__The problem__. From the material below, return exactly the lines starting at the one that holds "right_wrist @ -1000" and ending at the one that holds "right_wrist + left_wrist". Pictures stay out of the answer.

__Data segment__.
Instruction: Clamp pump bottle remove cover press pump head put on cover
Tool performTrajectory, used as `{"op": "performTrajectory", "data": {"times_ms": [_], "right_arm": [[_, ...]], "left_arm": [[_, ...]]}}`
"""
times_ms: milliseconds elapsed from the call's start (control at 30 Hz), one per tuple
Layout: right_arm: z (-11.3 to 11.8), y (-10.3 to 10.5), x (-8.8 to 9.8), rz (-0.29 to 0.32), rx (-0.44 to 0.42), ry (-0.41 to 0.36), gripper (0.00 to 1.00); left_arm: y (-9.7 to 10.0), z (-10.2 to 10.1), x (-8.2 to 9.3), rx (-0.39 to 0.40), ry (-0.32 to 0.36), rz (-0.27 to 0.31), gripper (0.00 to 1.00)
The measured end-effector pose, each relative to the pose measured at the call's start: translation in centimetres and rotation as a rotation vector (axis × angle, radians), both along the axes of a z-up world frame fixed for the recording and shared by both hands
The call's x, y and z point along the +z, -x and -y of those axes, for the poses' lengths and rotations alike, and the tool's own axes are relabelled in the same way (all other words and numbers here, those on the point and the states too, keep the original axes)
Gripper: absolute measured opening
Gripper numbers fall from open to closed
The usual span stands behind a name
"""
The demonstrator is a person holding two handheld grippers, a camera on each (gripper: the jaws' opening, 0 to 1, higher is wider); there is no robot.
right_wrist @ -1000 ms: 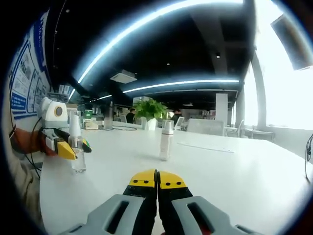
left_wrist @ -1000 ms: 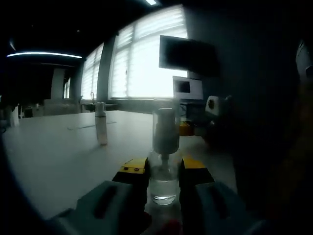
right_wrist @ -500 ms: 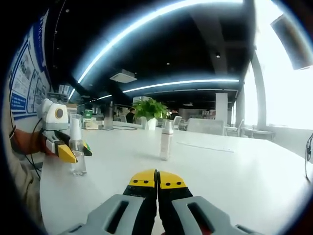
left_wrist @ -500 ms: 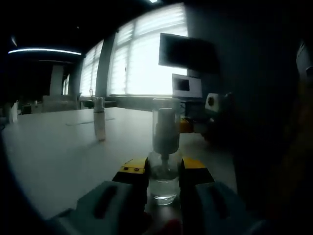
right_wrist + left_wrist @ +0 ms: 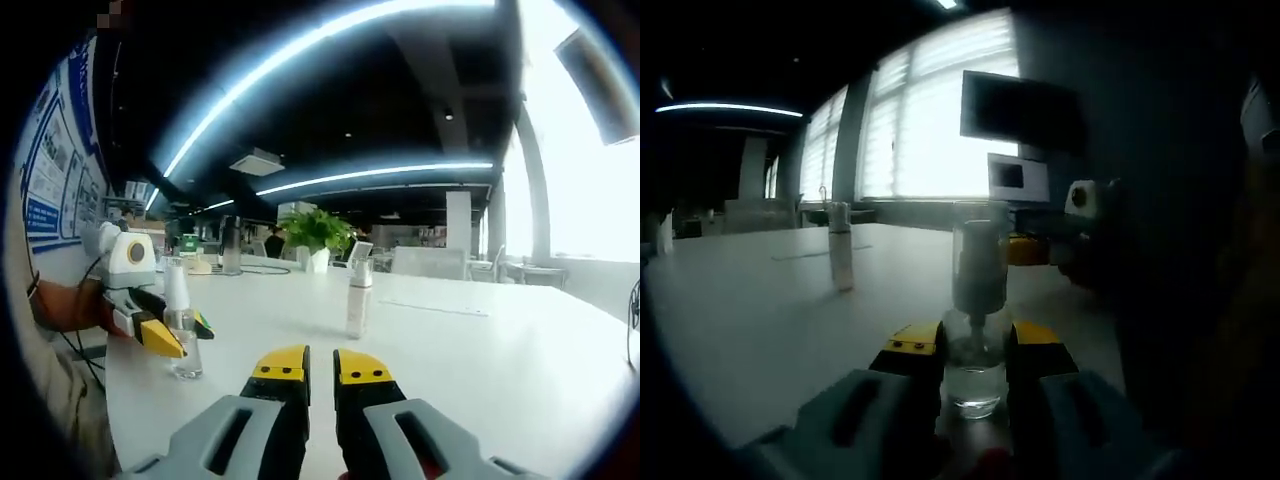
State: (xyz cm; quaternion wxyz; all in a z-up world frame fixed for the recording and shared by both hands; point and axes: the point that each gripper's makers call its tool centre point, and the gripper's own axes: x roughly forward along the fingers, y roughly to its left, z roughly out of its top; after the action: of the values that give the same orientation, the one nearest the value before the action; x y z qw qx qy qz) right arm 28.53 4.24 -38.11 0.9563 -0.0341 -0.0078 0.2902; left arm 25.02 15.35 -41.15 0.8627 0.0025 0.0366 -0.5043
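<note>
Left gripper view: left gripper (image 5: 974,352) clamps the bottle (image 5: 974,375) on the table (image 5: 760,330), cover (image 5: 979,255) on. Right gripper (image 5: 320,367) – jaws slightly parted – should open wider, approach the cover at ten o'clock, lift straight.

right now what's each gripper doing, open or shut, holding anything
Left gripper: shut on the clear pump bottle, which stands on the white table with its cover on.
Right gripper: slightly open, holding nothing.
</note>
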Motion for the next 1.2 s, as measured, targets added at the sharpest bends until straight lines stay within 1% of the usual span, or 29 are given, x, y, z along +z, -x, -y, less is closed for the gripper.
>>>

__Response to this exercise__.
right_wrist @ -1000 ms: 
left_wrist @ -1000 ms: 
right_wrist @ -500 ms: 
left_wrist @ -500 ms: 
right_wrist + left_wrist @ +0 ms: 

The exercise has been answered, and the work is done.